Diego Dedoné

Personal information
- Full name: Diego Luiz Dedoné
- Date of birth: 12 September 1985 (age 40)
- Place of birth: Bandeirantes, Paraná, Brazil
- Height: 1.76 m (5 ft 9 in)
- Position: Striker

Youth career
- 2002–2005: União Bandeirante

Senior career*
- Years: Team / Apps / (Gls)
- 2006–2008: União Bandeirante
- 2006: → Catanduvense (loan)
- 2007: → Toledo (loan)
- 2007: → Athletico Paranaense (loan) / 0 / (0)
- 2008: → Toledo (loan)
- 2009–2011: Guaratinguetá / 46 / (6)
- 2011: → Red Bull Brasil (loan) / 2 / (0)
- 2011: São Bernardo FC / 15 / (1)
- 2012: Toledo / 19 / (8)
- 2012: Cianorte / 12 / (4)
- 2012: Oeste / 2 / (0)
- 2013: Cianorte / 21 / (1)
- 2013–2014: J. Malucelli / 24 / (3)
- 2014: Anapolina / 2 / (0)
- 2015: Cianorte / 1 / (0)
- 2015: São José-SP / 4 / (1)
- 2016: Velo Clube / 9 / (0)

= Diego Dedoné =

Brazilian footballer (born 1985)

Diego Luiz Dedoné, sometimes known as just Diego (born 12 September 1985), is a Brazilian former footballer who played as a striker.

==Career==
Having started his career at União Bandeirante, Dedoné stood out especially for Toledo in the 2007 Copa Paraná campaign, which earned him a three-month stint at Athletico Paranaense, where he never entered the field once.

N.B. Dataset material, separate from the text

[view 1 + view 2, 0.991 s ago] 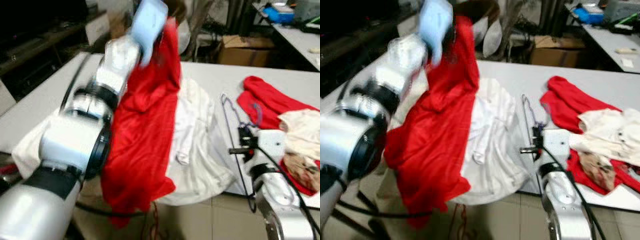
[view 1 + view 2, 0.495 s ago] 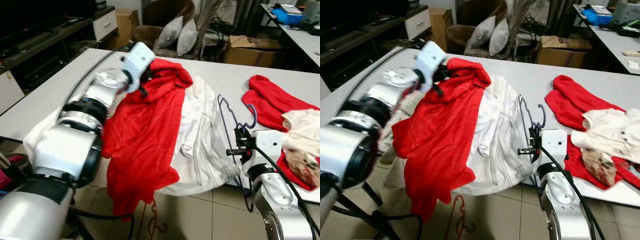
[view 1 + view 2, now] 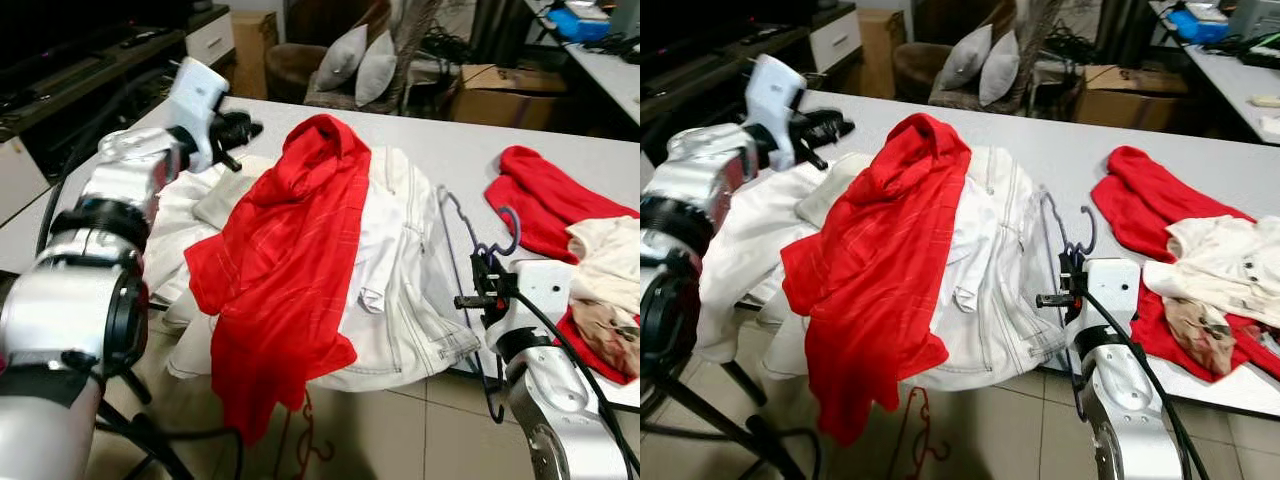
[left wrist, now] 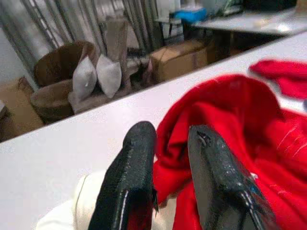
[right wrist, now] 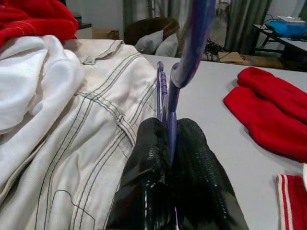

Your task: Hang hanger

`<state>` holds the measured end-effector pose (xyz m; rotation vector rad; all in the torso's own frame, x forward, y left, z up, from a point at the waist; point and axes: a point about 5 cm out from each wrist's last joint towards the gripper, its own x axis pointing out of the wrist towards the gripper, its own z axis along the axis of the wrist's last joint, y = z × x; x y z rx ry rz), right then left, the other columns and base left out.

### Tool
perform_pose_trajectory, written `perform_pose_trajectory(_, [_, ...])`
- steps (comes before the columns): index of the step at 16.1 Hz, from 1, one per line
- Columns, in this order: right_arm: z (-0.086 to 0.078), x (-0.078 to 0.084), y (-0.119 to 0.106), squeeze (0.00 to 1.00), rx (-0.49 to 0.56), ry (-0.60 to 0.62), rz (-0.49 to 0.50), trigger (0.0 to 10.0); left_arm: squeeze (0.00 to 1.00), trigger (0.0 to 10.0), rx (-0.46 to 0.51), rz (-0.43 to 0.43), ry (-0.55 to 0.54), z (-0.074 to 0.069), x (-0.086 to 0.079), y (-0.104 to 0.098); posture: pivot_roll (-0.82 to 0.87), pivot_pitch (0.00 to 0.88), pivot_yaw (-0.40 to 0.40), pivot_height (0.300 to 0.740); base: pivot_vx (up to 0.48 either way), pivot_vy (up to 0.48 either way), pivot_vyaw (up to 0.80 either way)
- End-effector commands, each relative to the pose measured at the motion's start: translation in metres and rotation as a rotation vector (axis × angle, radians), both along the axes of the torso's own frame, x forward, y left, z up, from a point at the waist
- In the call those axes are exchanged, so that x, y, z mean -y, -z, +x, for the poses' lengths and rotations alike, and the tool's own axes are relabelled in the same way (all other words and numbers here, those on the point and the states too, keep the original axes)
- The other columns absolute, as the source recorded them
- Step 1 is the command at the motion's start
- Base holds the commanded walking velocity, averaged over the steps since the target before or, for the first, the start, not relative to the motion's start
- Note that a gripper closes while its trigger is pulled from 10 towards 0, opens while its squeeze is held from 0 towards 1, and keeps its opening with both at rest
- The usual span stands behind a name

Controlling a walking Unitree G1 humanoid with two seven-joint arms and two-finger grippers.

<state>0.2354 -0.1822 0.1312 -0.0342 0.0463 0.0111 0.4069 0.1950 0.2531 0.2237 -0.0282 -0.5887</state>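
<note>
While my right pincer (image 5: 170,158) pinches the purple hanger (image 3: 480,250) at centre right, the left pincer (image 4: 177,167), parted and empty, should guide the red shirt's (image 3: 290,260) collar

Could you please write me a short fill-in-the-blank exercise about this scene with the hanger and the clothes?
1. The right gripper is shut on a purple ____.
2. The red shirt lies draped over a ____ jacket on the table.
3. The left gripper is open, with nothing between its ____.
4. Behind the table, two grey ____ rest on a brown armchair.

Missing words: hanger; white; fingers; pillows
</note>
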Motion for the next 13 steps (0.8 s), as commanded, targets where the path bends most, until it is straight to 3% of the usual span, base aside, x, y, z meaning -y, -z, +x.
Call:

On 21 May 2010, playing for Guaratinguetá in the 2–1 victory over Vila Nova, Dedoné suffered a violent kick to the head from teammate Everton while he attempted to block the ball from crossing the goal-line. Dedoné remained hospitalized until 28 May and stopped his career during one year.

The player resumed his career in May 2011 and later played for Toledo, Cianorte, Oeste, among others. In an interview, Dedoné admitted to being afraid of competing for balls with his head, due to a pin that he had to have implanted due to a fracture. He ended his career in 2016 at Velo Clube.